→ **The problem**: From the records below, transcribe exactly the lines that begin at the line with "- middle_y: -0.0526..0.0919" and end at the line with "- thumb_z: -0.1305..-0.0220", both included.
==== Records supplied ====
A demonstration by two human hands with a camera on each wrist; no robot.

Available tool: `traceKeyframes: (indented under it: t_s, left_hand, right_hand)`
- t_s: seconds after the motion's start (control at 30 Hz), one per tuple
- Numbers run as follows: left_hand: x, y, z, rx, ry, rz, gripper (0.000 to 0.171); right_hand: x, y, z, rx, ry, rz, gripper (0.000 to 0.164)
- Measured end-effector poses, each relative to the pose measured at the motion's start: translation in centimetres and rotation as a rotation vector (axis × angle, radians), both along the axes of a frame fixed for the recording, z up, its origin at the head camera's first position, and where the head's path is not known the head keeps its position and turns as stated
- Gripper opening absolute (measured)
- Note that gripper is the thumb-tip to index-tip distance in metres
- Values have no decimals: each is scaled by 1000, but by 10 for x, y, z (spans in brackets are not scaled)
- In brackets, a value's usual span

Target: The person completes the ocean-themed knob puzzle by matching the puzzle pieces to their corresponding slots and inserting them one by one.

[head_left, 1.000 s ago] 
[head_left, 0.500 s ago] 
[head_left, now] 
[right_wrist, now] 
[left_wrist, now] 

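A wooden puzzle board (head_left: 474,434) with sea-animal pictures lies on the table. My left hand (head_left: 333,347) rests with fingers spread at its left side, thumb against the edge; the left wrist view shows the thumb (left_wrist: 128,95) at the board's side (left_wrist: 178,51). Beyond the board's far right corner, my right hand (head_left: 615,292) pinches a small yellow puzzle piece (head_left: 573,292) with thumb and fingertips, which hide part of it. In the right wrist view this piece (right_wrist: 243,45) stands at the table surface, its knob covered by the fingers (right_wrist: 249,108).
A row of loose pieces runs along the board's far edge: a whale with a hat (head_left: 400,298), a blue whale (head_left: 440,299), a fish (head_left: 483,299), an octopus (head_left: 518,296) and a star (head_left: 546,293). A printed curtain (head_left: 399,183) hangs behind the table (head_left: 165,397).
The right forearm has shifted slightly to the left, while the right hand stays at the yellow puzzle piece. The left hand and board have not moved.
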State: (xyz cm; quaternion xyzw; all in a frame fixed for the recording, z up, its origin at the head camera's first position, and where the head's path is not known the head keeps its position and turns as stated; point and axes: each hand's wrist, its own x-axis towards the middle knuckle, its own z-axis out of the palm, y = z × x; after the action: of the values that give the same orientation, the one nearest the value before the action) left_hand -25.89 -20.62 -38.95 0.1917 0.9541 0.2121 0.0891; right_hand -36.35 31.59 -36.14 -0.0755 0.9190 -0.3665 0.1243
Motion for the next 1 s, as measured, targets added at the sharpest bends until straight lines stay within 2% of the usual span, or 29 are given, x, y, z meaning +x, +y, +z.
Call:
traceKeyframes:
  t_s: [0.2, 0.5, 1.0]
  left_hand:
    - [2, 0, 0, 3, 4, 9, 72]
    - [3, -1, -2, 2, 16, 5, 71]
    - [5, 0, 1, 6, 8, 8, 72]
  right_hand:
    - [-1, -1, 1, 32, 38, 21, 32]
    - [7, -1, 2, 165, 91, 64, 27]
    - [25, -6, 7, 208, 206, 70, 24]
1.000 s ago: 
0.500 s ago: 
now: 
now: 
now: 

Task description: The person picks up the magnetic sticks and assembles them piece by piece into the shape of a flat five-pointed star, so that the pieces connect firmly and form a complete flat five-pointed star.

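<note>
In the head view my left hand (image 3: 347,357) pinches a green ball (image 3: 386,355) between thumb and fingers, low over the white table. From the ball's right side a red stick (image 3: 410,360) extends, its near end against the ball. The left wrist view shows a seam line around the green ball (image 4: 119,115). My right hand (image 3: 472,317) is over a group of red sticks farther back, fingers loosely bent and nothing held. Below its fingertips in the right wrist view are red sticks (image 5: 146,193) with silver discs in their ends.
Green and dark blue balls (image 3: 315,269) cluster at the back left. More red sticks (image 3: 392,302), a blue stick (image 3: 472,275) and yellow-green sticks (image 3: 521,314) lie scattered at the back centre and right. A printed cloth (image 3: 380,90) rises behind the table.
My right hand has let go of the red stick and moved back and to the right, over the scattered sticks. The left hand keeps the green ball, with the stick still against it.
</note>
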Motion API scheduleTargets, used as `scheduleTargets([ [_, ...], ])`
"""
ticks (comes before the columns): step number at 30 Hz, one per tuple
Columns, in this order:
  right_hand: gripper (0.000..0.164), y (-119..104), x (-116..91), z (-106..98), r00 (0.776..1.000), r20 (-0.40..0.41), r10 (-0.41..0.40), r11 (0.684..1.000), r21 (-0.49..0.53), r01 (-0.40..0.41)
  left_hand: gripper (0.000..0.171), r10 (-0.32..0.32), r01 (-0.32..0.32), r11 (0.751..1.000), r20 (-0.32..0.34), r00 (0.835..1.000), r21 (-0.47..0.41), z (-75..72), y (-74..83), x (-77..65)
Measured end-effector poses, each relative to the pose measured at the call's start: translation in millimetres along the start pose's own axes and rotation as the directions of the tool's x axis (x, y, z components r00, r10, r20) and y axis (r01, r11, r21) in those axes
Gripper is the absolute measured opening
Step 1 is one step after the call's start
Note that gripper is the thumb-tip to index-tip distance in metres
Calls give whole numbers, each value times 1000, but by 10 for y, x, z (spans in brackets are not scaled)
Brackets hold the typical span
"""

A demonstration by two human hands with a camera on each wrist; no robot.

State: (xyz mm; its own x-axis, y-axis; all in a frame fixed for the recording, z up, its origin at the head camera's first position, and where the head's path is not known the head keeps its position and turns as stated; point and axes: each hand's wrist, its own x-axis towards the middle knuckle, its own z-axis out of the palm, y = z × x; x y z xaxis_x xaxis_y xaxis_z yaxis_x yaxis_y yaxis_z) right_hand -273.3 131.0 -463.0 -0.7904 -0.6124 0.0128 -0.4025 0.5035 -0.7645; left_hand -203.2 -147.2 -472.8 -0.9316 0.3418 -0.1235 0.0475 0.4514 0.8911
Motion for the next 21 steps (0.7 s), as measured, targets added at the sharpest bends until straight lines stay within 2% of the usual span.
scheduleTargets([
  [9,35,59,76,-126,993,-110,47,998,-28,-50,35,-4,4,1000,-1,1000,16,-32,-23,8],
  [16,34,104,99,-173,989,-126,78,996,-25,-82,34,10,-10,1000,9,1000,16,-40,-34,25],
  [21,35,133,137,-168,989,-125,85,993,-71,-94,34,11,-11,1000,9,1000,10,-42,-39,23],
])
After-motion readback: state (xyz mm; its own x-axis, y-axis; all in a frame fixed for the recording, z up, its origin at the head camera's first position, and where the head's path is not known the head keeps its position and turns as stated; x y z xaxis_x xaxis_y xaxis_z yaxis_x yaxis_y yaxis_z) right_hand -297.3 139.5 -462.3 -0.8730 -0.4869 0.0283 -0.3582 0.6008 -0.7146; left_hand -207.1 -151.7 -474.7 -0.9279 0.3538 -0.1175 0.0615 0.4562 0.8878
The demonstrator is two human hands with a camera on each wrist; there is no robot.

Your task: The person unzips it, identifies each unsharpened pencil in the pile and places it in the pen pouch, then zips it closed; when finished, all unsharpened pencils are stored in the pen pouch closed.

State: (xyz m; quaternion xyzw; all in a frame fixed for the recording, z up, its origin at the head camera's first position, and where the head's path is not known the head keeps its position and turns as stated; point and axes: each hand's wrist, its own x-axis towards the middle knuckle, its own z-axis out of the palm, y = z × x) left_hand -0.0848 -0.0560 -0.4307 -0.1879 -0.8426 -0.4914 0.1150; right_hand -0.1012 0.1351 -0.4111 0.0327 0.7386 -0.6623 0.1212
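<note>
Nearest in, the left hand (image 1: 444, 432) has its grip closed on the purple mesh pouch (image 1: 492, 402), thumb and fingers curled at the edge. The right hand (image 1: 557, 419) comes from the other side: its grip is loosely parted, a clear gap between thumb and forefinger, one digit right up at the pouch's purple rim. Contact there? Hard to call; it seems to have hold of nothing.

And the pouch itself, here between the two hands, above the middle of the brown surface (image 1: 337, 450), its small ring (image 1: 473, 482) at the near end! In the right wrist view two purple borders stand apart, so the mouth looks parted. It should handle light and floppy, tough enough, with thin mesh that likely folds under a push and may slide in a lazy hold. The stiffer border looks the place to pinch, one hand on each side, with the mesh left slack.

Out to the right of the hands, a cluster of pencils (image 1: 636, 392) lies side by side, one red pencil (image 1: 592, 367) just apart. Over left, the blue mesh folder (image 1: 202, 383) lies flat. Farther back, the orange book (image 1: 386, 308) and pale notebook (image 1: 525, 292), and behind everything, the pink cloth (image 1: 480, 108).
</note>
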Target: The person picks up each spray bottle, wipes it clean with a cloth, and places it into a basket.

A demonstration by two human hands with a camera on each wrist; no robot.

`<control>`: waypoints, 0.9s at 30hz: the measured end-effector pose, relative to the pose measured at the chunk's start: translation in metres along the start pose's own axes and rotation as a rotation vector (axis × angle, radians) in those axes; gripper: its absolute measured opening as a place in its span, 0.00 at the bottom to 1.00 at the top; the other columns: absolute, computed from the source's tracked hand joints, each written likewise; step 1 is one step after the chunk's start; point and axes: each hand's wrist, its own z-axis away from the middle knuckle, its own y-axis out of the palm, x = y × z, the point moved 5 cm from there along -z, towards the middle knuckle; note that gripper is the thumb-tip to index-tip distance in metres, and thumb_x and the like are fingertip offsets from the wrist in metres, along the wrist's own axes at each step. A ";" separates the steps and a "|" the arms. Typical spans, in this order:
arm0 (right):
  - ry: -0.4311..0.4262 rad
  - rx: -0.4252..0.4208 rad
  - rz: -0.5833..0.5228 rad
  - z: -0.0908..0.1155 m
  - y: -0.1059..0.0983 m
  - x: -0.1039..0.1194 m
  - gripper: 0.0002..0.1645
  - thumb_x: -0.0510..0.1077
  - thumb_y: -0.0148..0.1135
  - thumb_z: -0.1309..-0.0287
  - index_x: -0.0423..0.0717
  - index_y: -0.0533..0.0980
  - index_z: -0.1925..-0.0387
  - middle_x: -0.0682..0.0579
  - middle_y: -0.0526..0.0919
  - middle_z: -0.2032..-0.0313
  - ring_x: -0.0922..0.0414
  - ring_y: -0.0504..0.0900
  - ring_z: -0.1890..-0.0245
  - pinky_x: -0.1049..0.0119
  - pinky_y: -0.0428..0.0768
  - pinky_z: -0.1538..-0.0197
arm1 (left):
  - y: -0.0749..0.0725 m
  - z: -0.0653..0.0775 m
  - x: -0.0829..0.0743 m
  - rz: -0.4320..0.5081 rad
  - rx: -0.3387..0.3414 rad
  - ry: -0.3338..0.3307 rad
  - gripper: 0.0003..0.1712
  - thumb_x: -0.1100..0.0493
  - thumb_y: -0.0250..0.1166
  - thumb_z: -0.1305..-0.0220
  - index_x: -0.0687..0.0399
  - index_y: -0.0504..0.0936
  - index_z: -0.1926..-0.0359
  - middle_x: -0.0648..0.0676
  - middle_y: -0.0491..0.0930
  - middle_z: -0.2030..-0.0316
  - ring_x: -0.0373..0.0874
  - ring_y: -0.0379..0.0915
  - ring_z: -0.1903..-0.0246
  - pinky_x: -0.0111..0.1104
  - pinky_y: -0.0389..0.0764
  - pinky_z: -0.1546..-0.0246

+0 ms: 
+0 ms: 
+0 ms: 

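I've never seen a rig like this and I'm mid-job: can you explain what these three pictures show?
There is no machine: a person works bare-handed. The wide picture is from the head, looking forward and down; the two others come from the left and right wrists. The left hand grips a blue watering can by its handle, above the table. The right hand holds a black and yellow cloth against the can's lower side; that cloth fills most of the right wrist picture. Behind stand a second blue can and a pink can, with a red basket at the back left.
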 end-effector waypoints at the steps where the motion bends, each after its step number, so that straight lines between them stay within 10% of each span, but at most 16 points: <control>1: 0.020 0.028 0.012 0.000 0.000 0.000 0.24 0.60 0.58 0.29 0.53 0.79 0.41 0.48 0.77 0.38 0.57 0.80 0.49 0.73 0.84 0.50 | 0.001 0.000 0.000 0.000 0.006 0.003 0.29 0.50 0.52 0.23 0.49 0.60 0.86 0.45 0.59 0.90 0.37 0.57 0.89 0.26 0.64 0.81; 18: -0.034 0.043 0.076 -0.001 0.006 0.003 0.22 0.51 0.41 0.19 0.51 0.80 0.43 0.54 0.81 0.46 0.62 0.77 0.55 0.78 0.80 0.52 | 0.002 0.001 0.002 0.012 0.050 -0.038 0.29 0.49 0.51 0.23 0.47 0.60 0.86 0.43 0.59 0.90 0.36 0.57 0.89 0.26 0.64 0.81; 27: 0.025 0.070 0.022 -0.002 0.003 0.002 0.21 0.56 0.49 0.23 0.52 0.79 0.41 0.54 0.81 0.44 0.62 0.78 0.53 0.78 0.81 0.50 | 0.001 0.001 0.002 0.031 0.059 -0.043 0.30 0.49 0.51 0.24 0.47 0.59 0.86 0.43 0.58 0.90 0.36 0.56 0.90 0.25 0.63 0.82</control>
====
→ **Exercise response**:
  - middle_y: -0.0526..0.0919
  - middle_z: -0.2032..-0.0313
  - ring_x: -0.0922..0.0414
  - ring_y: -0.0504..0.0900
  - ring_z: -0.1890..-0.0245
  - pinky_x: -0.1049..0.0119
  - pinky_y: -0.0428..0.0768
  - pinky_z: -0.1538..-0.0197
arm1 (left):
  - y: -0.0749..0.0725 m
  - z: -0.0653..0.0775 m
  - x: -0.0829..0.0743 m
  - rz: -0.4320..0.5081 rad
  - rx: -0.3387..0.3414 rad
  - ry: -0.3338..0.3307 rad
  - gripper: 0.0003..0.1712
  - thumb_x: -0.1100..0.0493
  - thumb_y: -0.0250..0.1166
  - thumb_z: -0.1305..-0.0220

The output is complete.